What the task asks
Restate word for word the entries below, starting with the line with "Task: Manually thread" and continuing through the line with "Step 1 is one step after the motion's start". Include both of those lines and no others.

Input records
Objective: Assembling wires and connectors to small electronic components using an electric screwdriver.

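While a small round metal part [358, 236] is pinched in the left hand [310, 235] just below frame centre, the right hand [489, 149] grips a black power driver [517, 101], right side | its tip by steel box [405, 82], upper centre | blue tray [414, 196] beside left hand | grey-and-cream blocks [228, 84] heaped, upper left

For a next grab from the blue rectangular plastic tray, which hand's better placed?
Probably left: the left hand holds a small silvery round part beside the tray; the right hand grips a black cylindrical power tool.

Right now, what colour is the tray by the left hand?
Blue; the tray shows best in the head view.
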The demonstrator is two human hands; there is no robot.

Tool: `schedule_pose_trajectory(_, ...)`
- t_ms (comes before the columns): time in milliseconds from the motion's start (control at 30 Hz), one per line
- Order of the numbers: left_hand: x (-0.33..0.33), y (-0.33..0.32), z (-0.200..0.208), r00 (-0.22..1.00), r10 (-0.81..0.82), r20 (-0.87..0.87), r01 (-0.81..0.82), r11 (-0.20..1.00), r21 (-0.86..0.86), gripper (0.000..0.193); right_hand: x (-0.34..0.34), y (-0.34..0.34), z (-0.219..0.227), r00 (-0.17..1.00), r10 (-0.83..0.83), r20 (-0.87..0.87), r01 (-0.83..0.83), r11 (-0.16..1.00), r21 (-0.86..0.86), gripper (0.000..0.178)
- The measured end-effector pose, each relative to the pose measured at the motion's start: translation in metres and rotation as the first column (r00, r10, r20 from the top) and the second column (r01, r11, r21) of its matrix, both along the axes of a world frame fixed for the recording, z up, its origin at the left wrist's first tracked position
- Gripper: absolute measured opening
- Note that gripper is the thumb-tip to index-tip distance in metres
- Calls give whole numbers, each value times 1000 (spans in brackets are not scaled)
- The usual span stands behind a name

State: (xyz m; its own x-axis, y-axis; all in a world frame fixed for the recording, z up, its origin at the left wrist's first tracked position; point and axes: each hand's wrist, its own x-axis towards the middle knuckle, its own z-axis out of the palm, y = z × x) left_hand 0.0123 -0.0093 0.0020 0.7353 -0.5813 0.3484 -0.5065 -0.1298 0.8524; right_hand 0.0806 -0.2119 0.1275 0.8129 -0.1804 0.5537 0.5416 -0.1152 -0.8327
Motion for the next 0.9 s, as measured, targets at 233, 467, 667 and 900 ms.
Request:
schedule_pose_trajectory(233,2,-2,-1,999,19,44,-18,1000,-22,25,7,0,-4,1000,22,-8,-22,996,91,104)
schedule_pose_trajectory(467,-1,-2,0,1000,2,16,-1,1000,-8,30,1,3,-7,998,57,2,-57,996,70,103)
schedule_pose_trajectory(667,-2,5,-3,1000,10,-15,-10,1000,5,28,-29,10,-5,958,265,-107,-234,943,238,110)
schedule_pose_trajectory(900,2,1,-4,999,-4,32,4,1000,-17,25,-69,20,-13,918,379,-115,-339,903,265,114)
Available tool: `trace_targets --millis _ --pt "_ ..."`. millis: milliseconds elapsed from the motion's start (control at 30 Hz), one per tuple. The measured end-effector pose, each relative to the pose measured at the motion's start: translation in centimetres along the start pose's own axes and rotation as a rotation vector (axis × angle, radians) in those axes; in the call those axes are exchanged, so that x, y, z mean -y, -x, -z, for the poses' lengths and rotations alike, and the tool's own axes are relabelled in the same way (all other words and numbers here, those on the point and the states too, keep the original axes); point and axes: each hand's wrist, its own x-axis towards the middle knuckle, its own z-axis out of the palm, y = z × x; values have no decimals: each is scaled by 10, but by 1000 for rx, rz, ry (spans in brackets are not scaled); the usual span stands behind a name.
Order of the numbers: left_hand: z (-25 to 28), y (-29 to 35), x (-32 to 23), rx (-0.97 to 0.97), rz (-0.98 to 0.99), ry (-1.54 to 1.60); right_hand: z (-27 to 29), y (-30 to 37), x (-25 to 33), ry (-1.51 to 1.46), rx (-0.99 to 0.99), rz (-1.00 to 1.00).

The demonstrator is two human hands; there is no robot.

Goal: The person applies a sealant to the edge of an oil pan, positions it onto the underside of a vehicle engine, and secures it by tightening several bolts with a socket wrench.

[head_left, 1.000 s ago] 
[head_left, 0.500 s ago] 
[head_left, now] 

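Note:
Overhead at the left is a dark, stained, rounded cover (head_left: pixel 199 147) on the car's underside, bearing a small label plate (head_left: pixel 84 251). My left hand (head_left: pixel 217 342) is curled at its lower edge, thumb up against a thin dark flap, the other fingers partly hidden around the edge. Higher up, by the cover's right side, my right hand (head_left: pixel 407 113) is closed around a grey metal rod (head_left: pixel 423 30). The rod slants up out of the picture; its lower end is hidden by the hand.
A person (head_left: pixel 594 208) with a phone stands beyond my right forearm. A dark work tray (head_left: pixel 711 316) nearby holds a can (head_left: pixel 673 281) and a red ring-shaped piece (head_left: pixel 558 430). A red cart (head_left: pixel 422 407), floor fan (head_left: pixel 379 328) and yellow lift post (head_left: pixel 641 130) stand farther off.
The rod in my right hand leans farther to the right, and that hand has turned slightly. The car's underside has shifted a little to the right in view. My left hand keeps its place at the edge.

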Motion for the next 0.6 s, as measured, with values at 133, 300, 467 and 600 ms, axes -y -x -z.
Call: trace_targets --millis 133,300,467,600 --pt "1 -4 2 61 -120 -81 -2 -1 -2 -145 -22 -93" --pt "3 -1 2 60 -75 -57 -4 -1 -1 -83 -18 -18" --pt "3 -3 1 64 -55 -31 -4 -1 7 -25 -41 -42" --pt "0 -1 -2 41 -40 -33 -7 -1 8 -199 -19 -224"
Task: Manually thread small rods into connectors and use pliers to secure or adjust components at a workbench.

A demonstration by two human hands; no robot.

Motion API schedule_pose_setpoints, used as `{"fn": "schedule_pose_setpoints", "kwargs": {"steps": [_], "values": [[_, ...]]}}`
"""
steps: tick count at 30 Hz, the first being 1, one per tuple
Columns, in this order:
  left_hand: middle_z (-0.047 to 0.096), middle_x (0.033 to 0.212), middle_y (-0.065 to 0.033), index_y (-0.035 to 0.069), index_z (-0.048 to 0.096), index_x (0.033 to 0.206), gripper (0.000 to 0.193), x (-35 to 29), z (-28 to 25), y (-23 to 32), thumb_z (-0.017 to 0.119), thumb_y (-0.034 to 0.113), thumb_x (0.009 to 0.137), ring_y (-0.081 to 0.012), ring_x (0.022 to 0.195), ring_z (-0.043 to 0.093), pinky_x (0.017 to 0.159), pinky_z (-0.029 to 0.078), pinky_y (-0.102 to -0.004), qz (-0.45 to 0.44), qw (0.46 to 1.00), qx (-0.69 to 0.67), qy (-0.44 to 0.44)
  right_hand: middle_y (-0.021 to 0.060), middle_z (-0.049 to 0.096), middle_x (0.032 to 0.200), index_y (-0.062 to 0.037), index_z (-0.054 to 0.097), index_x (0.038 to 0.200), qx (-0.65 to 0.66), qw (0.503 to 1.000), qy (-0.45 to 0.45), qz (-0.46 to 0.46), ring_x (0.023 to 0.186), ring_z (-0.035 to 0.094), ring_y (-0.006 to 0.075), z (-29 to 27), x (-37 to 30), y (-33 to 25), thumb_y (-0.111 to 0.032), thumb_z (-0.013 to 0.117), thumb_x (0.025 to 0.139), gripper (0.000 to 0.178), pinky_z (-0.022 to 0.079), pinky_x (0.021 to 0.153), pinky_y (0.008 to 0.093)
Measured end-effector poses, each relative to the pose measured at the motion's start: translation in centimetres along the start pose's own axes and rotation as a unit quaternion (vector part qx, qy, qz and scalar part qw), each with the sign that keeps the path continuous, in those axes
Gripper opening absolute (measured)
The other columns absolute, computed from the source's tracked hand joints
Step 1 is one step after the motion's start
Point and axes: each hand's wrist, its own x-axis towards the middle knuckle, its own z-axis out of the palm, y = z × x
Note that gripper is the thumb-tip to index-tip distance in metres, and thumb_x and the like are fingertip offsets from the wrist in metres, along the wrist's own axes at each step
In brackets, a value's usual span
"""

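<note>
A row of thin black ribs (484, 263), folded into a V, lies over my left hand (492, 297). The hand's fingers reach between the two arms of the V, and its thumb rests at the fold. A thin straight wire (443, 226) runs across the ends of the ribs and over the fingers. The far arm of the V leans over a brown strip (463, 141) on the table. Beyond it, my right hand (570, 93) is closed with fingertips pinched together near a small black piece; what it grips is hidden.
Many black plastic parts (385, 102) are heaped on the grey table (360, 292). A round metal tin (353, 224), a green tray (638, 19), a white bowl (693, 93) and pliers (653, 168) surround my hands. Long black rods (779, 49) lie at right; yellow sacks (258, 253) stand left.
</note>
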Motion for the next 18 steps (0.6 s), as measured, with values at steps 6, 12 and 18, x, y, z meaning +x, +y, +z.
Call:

The answer
Task: Manually thread small rods into connectors and use pliers to secure or adjust components at a workbench.

A demonstration by two human hands; no robot.

Motion API schedule_pose_setpoints, used as `{"fn": "schedule_pose_setpoints", "kwargs": {"steps": [_], "values": [[_, ...]]}}`
"""
steps: tick count at 30 Hz, the first being 1, one per tuple
Columns, in this order:
  left_hand: middle_z (-0.047 to 0.096), middle_x (0.033 to 0.212), middle_y (-0.065 to 0.033), index_y (-0.035 to 0.069), index_z (-0.048 to 0.096), index_x (0.033 to 0.206), gripper (0.000 to 0.193), x (-35 to 29), z (-28 to 25), y (-23 to 32), thumb_z (-0.017 to 0.119), thumb_y (-0.034 to 0.113), thumb_x (0.009 to 0.137), ring_y (-0.081 to 0.012), ring_x (0.022 to 0.195), ring_z (-0.043 to 0.093), pinky_x (0.017 to 0.159), pinky_z (-0.029 to 0.078), pinky_y (-0.102 to -0.004), qz (-0.45 to 0.44), qw (0.46 to 1.00), qx (-0.69 to 0.67), qy (-0.44 to 0.44)
  right_hand: middle_y (-0.021 to 0.060), middle_z (-0.049 to 0.096), middle_x (0.032 to 0.200), index_y (-0.062 to 0.037), index_z (-0.054 to 0.097), index_x (0.038 to 0.200), qx (-0.65 to 0.66), qw (0.503 to 1.000), qy (-0.45 to 0.45), qz (-0.46 to 0.46), ring_x (0.023 to 0.186), ring_z (-0.035 to 0.094), ring_y (-0.006 to 0.075), z (-29 to 27), x (-37 to 30), y (-33 to 25), thumb_y (-0.111 to 0.032), thumb_z (-0.013 to 0.117), thumb_x (0.025 to 0.139), gripper (0.000 to 0.178), pinky_z (-0.022 to 0.079), pinky_x (0.021 to 0.153), pinky_y (0.008 to 0.093)
Measured end-effector poses, each relative to the pose measured at the motion's start: translation in centimetres along the start pose's own axes and rotation as a unit quaternion (vector part qx, qy, qz and scalar part qw), each with the sign that keeps the path continuous, in those axes
Gripper opening absolute (measured)
The other columns absolute, computed from the source's tracked hand joints
Step 1 is one step after the motion's start

None of the exercise remains to be done.